### WHAT IS BEING ASKED
Going through the material below, please gather all lines with the word "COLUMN" in them.
• • • • •
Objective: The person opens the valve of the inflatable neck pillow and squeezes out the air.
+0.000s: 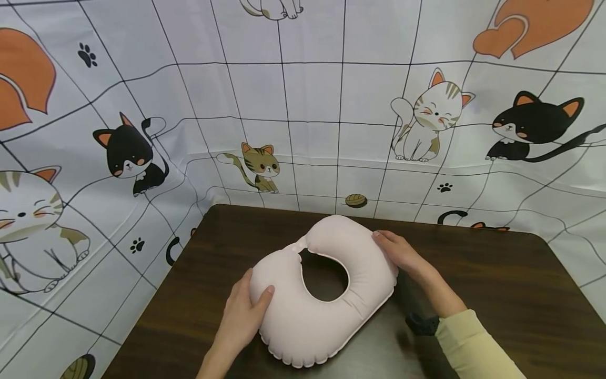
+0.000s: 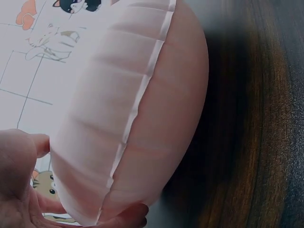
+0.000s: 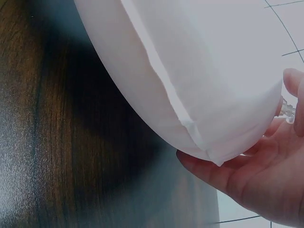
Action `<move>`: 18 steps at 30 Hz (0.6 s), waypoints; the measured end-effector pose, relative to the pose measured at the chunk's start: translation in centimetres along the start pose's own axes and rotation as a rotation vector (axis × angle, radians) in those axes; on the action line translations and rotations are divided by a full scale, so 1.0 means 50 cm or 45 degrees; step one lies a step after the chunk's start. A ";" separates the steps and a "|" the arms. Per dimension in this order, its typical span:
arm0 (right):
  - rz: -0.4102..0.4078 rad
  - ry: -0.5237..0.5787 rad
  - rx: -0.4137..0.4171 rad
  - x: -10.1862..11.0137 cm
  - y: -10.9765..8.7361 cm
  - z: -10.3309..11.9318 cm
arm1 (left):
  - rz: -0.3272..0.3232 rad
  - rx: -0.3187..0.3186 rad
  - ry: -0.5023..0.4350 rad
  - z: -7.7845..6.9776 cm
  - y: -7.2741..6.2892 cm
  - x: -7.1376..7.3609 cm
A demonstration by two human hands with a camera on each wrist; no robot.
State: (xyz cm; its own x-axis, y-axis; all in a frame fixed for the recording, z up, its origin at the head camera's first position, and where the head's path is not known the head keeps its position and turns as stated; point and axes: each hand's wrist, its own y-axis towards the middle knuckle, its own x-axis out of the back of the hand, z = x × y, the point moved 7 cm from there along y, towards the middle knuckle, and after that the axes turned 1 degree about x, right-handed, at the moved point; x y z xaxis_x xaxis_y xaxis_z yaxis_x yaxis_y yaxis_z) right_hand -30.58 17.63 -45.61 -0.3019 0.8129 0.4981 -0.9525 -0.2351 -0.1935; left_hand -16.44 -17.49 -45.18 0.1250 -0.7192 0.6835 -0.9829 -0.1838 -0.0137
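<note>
A pale pink inflatable neck pillow [image 1: 326,321], puffed up and U-shaped, is held over the dark table with its two ends close together at the far left. My left hand [image 1: 243,310] grips its left side, thumb on top and fingers round the edge. On the far right side, my right hand [image 1: 402,255] holds the rim, its thumb on the upper face. Fingers [image 3: 209,171] of that hand reach beneath the seam in the right wrist view, where a small clear valve [image 3: 286,110] shows beside the thumb. The left wrist view shows the pillow's puckered side seam [image 2: 137,109].
The brown wood-grain table [image 1: 497,273] extends on both sides of the pillow. A white sheet [image 1: 312,95] with grid lines and cartoon cats hangs behind the table and along its left. A dark object [image 1: 421,323] sits beside the right wrist at the yellow sleeve [image 1: 473,342].
</note>
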 end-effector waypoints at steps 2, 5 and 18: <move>0.007 0.004 -0.002 0.001 -0.004 0.000 | -0.012 -0.011 -0.004 0.001 0.002 -0.003; 0.012 -0.003 0.007 0.004 -0.009 -0.001 | -0.013 -0.023 -0.007 0.002 0.008 -0.006; 0.000 -0.051 0.055 0.023 -0.046 -0.011 | 0.011 -0.145 -0.006 -0.016 0.059 -0.015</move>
State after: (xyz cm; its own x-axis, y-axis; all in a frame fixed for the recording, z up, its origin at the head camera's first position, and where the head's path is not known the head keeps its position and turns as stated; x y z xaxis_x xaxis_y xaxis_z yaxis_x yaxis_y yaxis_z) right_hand -28.72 19.38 -45.05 -0.3028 0.7909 0.5318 -0.9530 -0.2587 -0.1578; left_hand -19.52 -16.96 -45.12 0.1167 -0.7238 0.6801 -0.9929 -0.1004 0.0636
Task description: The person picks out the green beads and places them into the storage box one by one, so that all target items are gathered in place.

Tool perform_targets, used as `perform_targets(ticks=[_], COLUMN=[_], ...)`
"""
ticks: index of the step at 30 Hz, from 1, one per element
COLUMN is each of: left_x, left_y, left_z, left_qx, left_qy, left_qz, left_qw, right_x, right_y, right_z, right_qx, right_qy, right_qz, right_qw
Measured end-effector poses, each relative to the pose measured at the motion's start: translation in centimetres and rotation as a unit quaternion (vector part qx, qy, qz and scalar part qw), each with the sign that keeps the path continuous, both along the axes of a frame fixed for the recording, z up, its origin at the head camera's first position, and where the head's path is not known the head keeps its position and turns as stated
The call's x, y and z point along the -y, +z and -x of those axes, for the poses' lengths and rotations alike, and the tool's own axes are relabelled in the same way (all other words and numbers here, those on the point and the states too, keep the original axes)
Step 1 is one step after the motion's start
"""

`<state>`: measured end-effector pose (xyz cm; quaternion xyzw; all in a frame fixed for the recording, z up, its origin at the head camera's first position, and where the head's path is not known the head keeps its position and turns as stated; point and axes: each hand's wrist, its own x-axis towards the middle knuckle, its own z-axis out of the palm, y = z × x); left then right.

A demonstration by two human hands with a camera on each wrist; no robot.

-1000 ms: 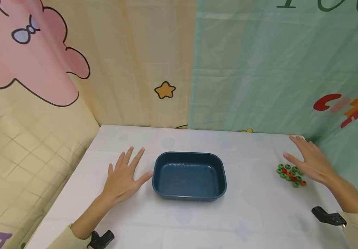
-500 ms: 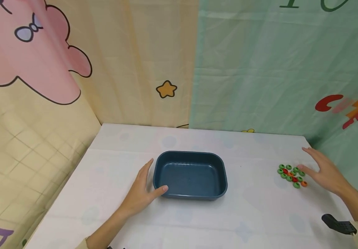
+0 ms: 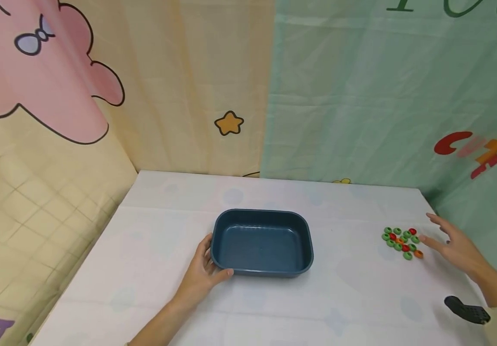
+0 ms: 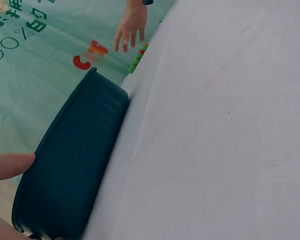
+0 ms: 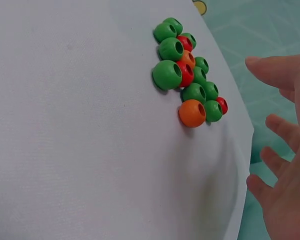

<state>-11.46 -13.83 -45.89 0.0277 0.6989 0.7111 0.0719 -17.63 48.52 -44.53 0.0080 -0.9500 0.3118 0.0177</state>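
A dark blue rectangular plastic bin [image 3: 262,242] stands on the white table. My left hand [image 3: 198,274] grips its left end. The thumb lies at the near-left corner and the fingers bend along the left wall. In the left wrist view, the thumb touches the rim of the bin [image 4: 72,155]; the other fingers are mostly cut off. Right of the bin lies a cluster of green, red and orange beads [image 3: 399,242] with holes. My right hand [image 3: 458,247] hovers beside the beads, fingers loosely bent and holding nothing. In the right wrist view, the beads [image 5: 170,75] lie apart from the fingers.
A white patterned cloth covers the table [image 3: 343,293]. Behind it and at the sides hang printed curtains [image 3: 352,96], pale yellow on the left and green on the right. The table's far right corner is close to my right hand.
My left hand has moved right to the bin, and its fingers have bent around the left end. The right hand has drawn to the right, off the beads, uncovering a red one.
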Motion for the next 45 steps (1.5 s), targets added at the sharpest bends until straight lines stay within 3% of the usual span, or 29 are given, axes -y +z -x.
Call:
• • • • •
### ANSWER TO THE PROBLEM
Tool perform_targets, used as `perform_targets(ticks=[_], COLUMN=[_], ...)`
COLUMN is each of: left_x, left_y, left_z, left_qx, left_qy, left_qz, left_qw, right_x, right_y, right_z, right_qx, right_qy, right_qz, right_qw

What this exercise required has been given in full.